TASK TO COMPLETE – Starting at the line that has "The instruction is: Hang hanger" and stopping after the line that has "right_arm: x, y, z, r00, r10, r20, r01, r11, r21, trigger", reproduce the listing below exactly; omit everything else.

┌────────

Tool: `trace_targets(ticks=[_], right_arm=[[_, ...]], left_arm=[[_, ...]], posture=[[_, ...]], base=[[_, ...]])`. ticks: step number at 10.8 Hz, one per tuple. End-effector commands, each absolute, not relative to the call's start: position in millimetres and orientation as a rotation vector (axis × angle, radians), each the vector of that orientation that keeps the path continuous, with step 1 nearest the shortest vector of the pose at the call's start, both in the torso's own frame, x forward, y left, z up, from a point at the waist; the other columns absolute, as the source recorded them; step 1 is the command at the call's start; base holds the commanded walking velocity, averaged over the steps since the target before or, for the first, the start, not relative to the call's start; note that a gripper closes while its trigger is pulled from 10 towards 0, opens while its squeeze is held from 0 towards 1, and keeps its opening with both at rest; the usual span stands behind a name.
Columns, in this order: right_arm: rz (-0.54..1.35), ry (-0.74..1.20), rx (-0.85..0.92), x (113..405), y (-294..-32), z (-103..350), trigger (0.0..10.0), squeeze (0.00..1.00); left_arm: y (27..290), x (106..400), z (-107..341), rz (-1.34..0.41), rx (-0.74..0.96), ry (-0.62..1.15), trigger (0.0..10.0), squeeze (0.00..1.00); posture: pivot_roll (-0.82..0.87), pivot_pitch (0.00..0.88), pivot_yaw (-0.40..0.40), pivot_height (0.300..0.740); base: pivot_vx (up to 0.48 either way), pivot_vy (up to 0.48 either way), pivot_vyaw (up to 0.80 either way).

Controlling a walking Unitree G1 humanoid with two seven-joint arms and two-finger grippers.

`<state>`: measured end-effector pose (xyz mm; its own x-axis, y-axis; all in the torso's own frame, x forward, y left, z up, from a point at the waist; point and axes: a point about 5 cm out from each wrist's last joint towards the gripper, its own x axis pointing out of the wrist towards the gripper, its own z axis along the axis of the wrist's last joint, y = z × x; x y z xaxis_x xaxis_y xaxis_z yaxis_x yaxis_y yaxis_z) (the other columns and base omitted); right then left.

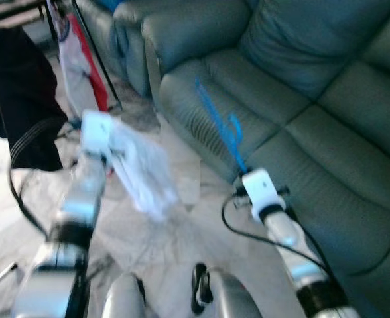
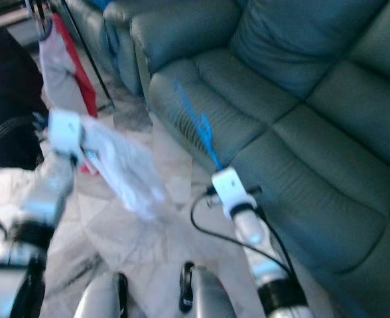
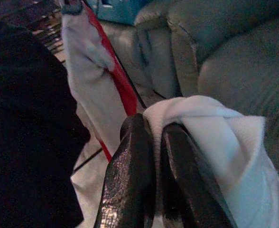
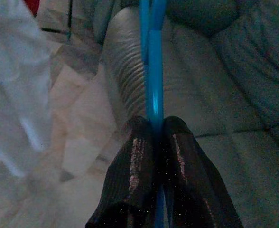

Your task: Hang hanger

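Right gripper, fingers pinching blue hanger; left gripper, fingers pinching white cloth: keep both pinches firm, hanger hook upright nearing rack

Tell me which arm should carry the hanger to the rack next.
Right. The right claw is already shut on the blue hanger, which it holds above the sofa seat. The left claw is occupied, pinching a white cloth. The clothes rack stands to the robot's left, so reaching it probably needs a turn.
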<state>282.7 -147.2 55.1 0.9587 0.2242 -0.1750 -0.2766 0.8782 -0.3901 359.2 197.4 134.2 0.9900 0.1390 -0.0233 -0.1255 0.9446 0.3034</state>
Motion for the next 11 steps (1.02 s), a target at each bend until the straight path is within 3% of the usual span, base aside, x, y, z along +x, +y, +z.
trace_targets(ticks=[1, 3, 4, 5, 6, 7, 8, 9, 11], right_arm=[[0.291, 0.140, -0.405, 282.0, -150.3, 58.1, 10.0, 0.00], [0.444, 0.214, -0.423, 275.4, -153.3, 50.5, 10.0, 0.00], [0.581, 0.247, -0.431, 268.2, -152.1, 48.1, 10.0, 0.00], [0.661, 0.270, -0.424, 264.7, -153.9, 50.7, 10.0, 0.00], [0.655, 0.271, -0.454, 266.4, -157.6, 51.0, 10.0, 0.00], [0.653, 0.276, -0.480, 267.1, -160.3, 50.2, 10.0, 0.00], [0.635, 0.285, -0.500, 267.4, -163.0, 49.4, 10.0, 0.00], [0.597, 0.321, -0.487, 267.7, -167.3, 46.4, 10.0, 0.00], [0.636, 0.323, -0.462, 267.6, -167.3, 49.7, 10.0, 0.00]], left_arm=[[194.9, 363.6, 142.0, 0.104, 0.323, 0.001, 10.0, 0.00], [190.0, 367.8, 143.9, 0.028, 0.431, -0.030, 10.0, 0.00], [172.3, 363.2, 135.5, -0.272, 0.439, -0.007, 10.0, 0.00], [158.8, 342.5, 106.7, -0.676, 0.666, 0.137, 10.0, 0.00], [166.0, 327.1, 83.0, -0.840, 0.731, 0.324, 10.0, 0.00], [182.5, 322.3, 69.0, -0.858, 0.821, 0.438, 10.0, 0.00], [192.2, 337.3, 78.1, -0.679, 0.826, 0.393, 10.0, 0.00], [203.8, 365.2, 115.7, -0.306, 0.729, 0.205, 10.0, 0.00], [217.8, 376.4, 134.4, -0.058, 0.406, 0.187, 10.0, 0.00]], posture=[[0.05, 0.203, -0.078, 0.740], [0.05, 0.204, -0.077, 0.740], [0.05, 0.205, -0.077, 0.740], [0.05, 0.209, -0.075, 0.740], [0.05, 0.209, -0.072, 0.740], [0.05, 0.207, -0.063, 0.740], [0.05, 0.206, -0.059, 0.740], [0.05, 0.207, -0.056, 0.740], [0.05, 0.207, -0.056, 0.740]], base=[[0.000, 0.000, 0.00], [0.000, 0.000, 0.00], [0.000, 0.000, 0.00], [0.000, 0.000, 0.00], [0.000, 0.000, 0.00], [0.000, 0.000, 0.00], [0.000, 0.000, 0.00], [0.000, 0.000, 0.00], [0.000, 0.000, 0.00]])
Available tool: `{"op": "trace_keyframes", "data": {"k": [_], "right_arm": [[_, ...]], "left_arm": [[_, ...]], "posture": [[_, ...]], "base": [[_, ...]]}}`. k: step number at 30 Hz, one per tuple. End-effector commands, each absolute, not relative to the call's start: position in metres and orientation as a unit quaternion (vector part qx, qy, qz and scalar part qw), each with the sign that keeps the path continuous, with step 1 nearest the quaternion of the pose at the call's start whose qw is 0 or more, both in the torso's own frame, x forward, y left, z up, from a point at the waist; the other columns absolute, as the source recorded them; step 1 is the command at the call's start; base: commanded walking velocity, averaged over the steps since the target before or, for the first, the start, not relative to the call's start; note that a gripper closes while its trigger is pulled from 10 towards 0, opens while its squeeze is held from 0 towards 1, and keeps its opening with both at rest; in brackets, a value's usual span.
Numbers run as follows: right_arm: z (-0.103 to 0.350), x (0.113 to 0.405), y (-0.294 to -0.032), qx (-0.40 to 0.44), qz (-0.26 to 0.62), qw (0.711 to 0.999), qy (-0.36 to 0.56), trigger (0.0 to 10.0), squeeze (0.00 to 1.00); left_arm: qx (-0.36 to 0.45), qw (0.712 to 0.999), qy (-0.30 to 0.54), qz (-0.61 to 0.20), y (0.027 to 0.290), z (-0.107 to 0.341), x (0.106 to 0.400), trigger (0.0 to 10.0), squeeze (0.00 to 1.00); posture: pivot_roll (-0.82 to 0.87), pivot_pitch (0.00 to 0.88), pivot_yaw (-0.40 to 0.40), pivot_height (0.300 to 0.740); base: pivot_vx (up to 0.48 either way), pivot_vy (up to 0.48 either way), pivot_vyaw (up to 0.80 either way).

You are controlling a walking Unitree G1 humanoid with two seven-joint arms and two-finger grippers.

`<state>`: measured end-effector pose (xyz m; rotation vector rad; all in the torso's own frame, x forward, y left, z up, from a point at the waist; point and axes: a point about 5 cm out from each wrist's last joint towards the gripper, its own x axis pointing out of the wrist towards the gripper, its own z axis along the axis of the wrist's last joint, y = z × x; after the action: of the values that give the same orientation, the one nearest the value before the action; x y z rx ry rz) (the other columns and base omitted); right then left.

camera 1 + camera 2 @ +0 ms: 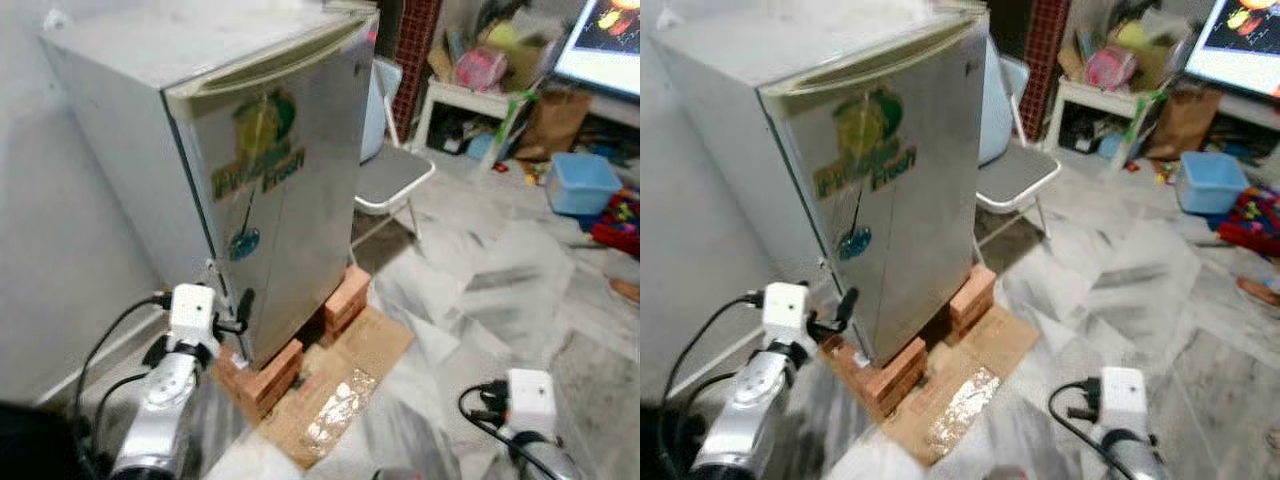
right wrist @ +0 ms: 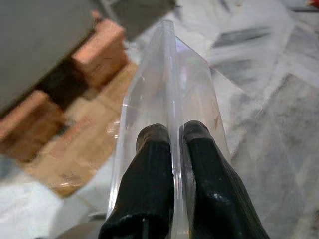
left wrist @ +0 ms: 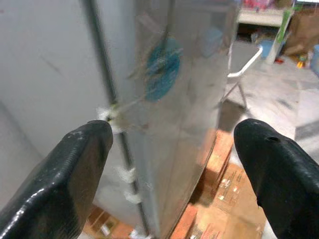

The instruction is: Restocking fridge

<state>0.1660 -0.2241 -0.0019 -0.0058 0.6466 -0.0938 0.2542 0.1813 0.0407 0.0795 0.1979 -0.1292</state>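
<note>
On the left, the left gripper (image 1: 243, 312) is held up beside the lower corner of the fridge (image 1: 260, 170), level with the door's hinge edge. In the left wrist view its two black fingers (image 3: 60, 184) are spread wide apart with nothing between them, and the fridge door with its round blue sticker (image 3: 162, 69) is seen in the gap. The fridge is a small silver one with its door shut; a green and yellow sticker (image 1: 262, 150) is fixed on the upper part of the door. It is raised on bricks (image 1: 268, 372), which rest on a flattened sheet of cardboard (image 1: 345, 385) laid on the grey marbled floor (image 1: 480, 300).

Just behind the fridge's right side, a white folding chair (image 1: 392, 175) is placed. Further back, a white shelf unit (image 1: 470, 105) loaded with clutter is seen, with a brown paper bag (image 1: 555, 120) beside it and a blue plastic tub (image 1: 582, 182) on the floor.

On the right, the right arm's wrist (image 1: 530, 400) is held low over the floor, well apart from the fridge. In the right wrist view the right gripper (image 2: 174, 137) is pinched tight on the thin edge of a clear plastic container (image 2: 169, 94), which is pointed out ahead of the fingers towards the bricks and cardboard. Whether anything is inside the container cannot be told.
</note>
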Motion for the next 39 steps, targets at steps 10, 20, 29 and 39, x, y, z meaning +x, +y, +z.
{"op": "trace_keyframes", "data": {"k": [10,20,29,39], "right_arm": [[0.008,0.173,-0.23,-0.016,-0.044,0.953,0.3,10.0,0.0],[0.011,0.174,-0.23,-0.017,-0.047,0.953,0.298,10.0,0.0],[0.013,0.174,-0.228,-0.016,-0.049,0.953,0.298,10.0,0.0],[0.016,0.174,-0.226,-0.012,-0.05,0.953,0.297,10.0,0.0]], "left_arm": [[0.03,0.993,0.087,-0.068,0.176,0.046,0.261,10.0,0.0],[0.033,0.993,0.09,-0.065,0.176,0.047,0.264,10.0,0.0],[0.032,0.995,0.093,-0.027,0.186,0.053,0.282,10.0,0.0],[0.047,0.987,0.147,-0.041,0.161,0.058,0.326,10.0,0.0]], "posture": [[-0.09,0.0,0.001,0.74],[-0.09,0.0,0.001,0.74],[-0.1,0.001,0.003,0.74],[-0.11,0.0,0.01,0.74]], "base": [[0.0,0.192,-0.22],[0.0,0.173,0.0],[0.0,0.0,0.0],[0.0,0.0,0.0]]}}
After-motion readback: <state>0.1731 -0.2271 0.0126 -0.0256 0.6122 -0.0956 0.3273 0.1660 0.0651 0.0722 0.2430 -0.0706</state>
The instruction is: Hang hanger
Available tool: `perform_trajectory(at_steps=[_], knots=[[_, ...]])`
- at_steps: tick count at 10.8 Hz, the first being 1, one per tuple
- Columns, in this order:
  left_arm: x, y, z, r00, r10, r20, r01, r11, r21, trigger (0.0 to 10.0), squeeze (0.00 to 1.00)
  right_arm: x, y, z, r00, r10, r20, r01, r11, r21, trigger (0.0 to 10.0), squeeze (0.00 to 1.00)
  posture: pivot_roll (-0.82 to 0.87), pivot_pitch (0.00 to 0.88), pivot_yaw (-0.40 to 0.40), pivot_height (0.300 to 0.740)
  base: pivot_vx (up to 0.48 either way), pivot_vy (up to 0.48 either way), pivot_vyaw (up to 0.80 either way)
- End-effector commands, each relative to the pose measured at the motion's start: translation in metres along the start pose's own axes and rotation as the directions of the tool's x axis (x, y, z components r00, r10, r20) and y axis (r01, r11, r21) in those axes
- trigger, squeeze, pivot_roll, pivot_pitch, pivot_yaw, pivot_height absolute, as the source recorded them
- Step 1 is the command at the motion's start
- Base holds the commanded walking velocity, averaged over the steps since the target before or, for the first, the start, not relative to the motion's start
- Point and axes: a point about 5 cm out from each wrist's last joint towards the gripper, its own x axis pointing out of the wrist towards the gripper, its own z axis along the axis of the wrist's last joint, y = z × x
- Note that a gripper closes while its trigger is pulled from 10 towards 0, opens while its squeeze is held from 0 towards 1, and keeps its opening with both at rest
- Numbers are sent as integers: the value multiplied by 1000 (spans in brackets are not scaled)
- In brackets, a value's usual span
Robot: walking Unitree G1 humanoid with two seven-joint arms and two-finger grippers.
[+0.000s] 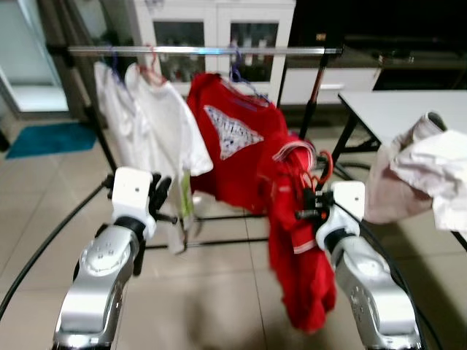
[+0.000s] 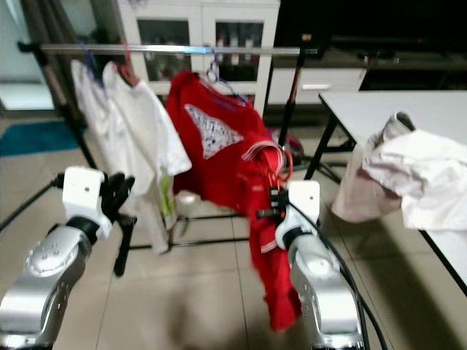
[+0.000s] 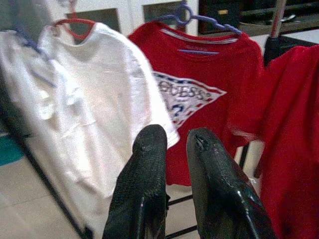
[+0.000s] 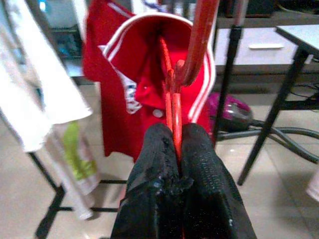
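Note:
A silver clothes rail (image 1: pixel 204 50) runs across the back, a little way ahead of both grippers. On it hang two white shirts (image 1: pixel 157 120) and a red printed T-shirt (image 1: pixel 233 138) on a purple hanger (image 3: pixel 194 15). My right gripper (image 4: pixel 174 130) is shut on the stem of a red hanger (image 4: pixel 172 99). That hanger carries a red polo shirt (image 1: pixel 295 255), which droops well below the rail beside the printed T-shirt. The hanger's hook (image 1: pixel 323 166) is free of the rail. My left gripper (image 3: pixel 172 137) is raised in front of the white shirts, its fingers slightly open and holding nothing.
A white table (image 1: pixel 394 106) stands at the right with a heap of white and pink clothes (image 1: pixel 430 175) over its edge. The rack's black legs and base bars (image 1: pixel 219 244) cross the tiled floor. A white cabinet (image 1: pixel 215 29) stands behind and a blue mat (image 1: pixel 51 138) lies at the left.

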Motion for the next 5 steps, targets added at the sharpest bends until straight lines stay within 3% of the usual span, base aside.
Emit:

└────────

WRITTEN ANSWER –
The instruction is: Hang hanger
Available tool: `perform_trajectory(at_steps=[_], knots=[[_, ...]])`
- at_steps: tick count at 10.8 Hz, the first being 1, one per tuple
- Columns, in this order:
  left_arm: x, y, z, r00, r10, r20, r01, r11, r21, trigger (0.0 to 10.0), squeeze (0.00 to 1.00)
  right_arm: x, y, z, r00, r10, r20, r01, r11, r21, trigger (0.0 to 10.0), squeeze (0.00 to 1.00)

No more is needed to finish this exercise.